» Problem statement
Word for word, restate the entries below from their first line through the line that contains "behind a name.".

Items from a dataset

********

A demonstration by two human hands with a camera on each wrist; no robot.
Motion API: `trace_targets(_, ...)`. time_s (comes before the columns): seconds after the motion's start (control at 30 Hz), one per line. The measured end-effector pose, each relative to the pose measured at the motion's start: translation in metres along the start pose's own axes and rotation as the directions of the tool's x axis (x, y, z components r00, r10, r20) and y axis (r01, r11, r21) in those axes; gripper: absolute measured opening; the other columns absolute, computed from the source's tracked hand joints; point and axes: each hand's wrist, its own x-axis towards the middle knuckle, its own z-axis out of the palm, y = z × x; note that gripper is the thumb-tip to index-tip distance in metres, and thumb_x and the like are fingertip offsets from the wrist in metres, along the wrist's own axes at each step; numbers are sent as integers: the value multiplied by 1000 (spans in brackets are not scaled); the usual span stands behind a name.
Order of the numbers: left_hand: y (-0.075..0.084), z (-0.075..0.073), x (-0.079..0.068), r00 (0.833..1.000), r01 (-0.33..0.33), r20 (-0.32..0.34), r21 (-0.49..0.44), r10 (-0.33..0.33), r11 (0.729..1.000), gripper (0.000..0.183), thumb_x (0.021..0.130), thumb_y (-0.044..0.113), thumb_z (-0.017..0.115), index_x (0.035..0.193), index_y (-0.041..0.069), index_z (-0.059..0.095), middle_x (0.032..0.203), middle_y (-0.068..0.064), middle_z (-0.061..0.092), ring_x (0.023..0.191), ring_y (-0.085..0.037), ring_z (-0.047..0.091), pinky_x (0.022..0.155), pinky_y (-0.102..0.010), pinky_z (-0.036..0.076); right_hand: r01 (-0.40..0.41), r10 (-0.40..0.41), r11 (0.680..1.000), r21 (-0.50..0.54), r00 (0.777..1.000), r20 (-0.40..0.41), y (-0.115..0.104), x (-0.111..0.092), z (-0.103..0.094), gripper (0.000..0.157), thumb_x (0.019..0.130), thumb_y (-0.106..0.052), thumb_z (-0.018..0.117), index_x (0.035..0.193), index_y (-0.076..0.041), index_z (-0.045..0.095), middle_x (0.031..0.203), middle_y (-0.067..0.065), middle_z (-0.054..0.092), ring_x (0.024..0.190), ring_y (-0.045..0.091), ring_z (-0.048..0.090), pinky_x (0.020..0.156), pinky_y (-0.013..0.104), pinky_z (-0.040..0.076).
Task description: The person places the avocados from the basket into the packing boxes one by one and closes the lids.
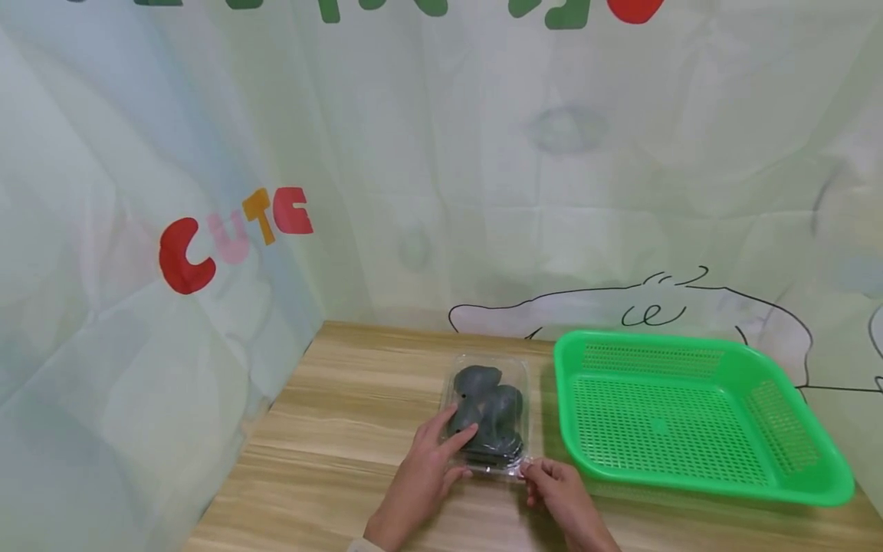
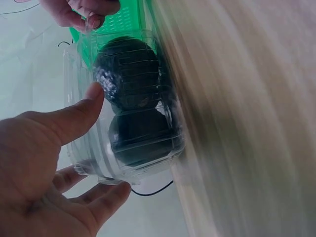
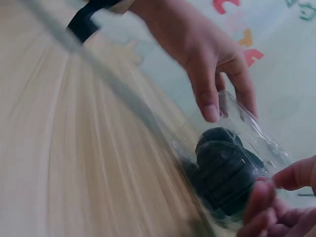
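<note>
A clear plastic clamshell box [image 1: 487, 464] stands on the table, holding several dark, rounded fruits [image 1: 507, 410] that look like avocados. My left hand [image 1: 424, 468] rests on the box's near left part. Two of its fingers lie fairly straight over the lid, and the thumb is at the near side. In the left wrist view the thumb [image 2: 94, 94] touches the wall near the lid's rim. My right hand [image 1: 562, 491] pinches the rim at the near right corner between thumb and forefinger. The lid lies over the fruit; whether its catch is fastened I cannot tell.
A green plastic basket [image 1: 658, 425] with a mesh bottom sits to the right of the box, close to my right hand. Wood-grain table [image 1: 331, 429] extends left of the box. Printed cloth [image 1: 441, 192] hangs behind and along the left edge.
</note>
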Motion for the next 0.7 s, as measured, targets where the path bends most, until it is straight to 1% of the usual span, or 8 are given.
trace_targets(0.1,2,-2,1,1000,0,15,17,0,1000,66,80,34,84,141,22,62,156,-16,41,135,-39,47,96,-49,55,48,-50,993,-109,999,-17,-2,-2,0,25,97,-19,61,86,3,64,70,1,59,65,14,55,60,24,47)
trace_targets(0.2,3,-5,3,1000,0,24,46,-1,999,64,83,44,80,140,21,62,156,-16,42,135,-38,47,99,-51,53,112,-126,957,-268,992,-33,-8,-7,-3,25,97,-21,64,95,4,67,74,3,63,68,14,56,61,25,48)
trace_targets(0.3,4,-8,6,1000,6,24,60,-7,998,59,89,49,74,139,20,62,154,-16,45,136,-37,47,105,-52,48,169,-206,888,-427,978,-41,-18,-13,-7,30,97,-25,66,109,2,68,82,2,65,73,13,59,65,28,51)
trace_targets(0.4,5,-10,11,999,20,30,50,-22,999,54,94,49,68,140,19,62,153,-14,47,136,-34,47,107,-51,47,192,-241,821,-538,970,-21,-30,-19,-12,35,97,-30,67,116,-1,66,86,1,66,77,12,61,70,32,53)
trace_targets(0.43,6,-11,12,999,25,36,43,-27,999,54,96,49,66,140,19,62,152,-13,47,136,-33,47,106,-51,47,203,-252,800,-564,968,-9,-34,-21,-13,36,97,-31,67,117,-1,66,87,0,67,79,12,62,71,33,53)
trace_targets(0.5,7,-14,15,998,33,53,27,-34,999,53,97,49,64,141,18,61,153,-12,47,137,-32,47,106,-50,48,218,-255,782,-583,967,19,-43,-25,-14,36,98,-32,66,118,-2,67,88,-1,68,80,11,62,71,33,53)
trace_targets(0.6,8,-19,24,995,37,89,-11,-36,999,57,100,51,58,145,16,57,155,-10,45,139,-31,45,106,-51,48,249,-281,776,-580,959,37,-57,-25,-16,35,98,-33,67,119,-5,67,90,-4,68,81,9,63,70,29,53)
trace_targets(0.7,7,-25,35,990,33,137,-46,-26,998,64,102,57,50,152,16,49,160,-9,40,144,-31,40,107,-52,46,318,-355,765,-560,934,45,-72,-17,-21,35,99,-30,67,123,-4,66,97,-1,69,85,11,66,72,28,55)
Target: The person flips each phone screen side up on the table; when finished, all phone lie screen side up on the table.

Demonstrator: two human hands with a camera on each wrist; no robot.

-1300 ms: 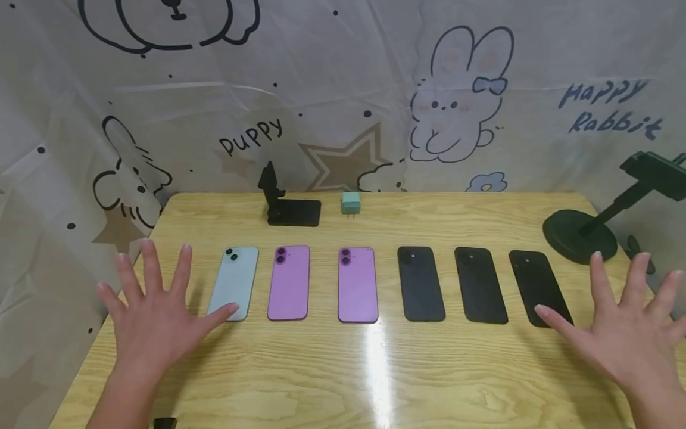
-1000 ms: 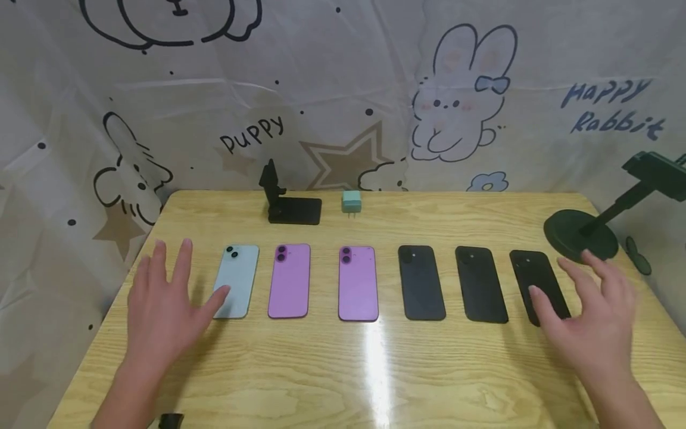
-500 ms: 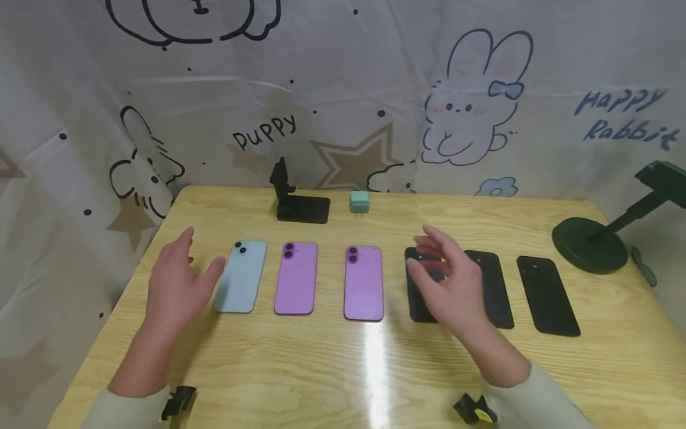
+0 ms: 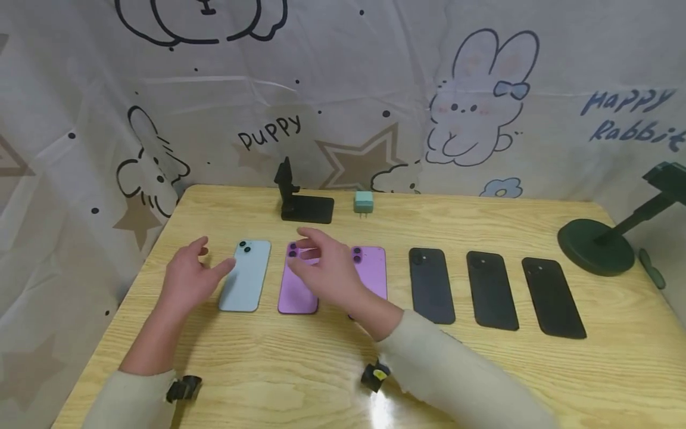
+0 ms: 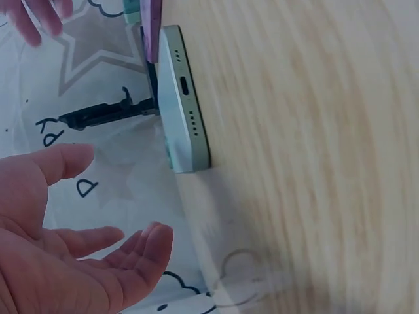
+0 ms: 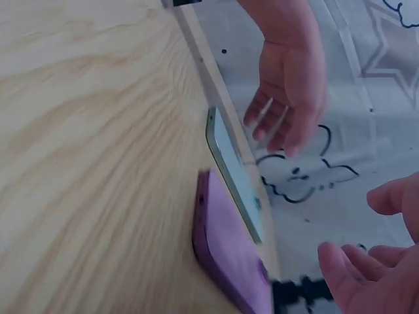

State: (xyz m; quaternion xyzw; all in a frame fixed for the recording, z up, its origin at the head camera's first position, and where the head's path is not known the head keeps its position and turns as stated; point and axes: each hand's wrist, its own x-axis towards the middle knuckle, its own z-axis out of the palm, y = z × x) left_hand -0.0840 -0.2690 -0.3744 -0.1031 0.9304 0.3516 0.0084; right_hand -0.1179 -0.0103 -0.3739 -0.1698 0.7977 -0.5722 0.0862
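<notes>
A row of smartphones lies face down on the wooden table. My left hand (image 4: 189, 279) hovers at the left edge of the pale blue phone (image 4: 245, 280), thumb over its side, fingers loosely bent and holding nothing. Above the left purple phone (image 4: 293, 296) is my right hand (image 4: 334, 274), also holding nothing; it partly covers that phone and the second purple phone (image 4: 374, 274). In the left wrist view, the pale blue phone (image 5: 183, 98) shows its charging port, apart from the fingers. The right wrist view shows the left purple phone (image 6: 229, 252) below the right hand (image 6: 383, 278).
Three dark phones, the nearest of them (image 4: 432, 287), continue the row rightward. Behind stand a black folding stand (image 4: 306, 208) and a mint charger plug (image 4: 363, 202). A dark green stand (image 4: 596, 246) is at the back right. A printed cloth (image 4: 214, 149) hangs behind the table.
My right hand has swept left from the rightmost dark phone to the left purple phone. The left hand has shifted slightly inward, its fingers going from spread to loosely bent. The phones stay put.
</notes>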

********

» Solution to the exercise
A demonstration by two human hands with a camera on each wrist; no robot.
Motion API: `trace_targets(_, ...)`. time_s (comes before the columns): seconds after the motion's start (control at 30 Hz), one per line. The measured end-effector pose, each relative to the pose measured at the motion's start: translation in metres along the start pose's own axes and rotation as the directions of the tool's x axis (x, y, z components r00, r10, r20) and y axis (r01, r11, r21) in those axes; gripper: absolute measured opening; the other columns absolute, computed from the source's tracked hand joints; point and axes: each hand's wrist, its own x-axis towards the middle knuckle, its own z-axis out of the palm, y = z × x; note that gripper is the thumb-tip to index-tip distance in metres, and thumb_x and the like are fingertip offsets from the wrist in metres, along the wrist's own axes at each step; numbers are sent as integers: the value multiplied by 1000 (spans in brackets are not scaled); the usual span stands behind a name.

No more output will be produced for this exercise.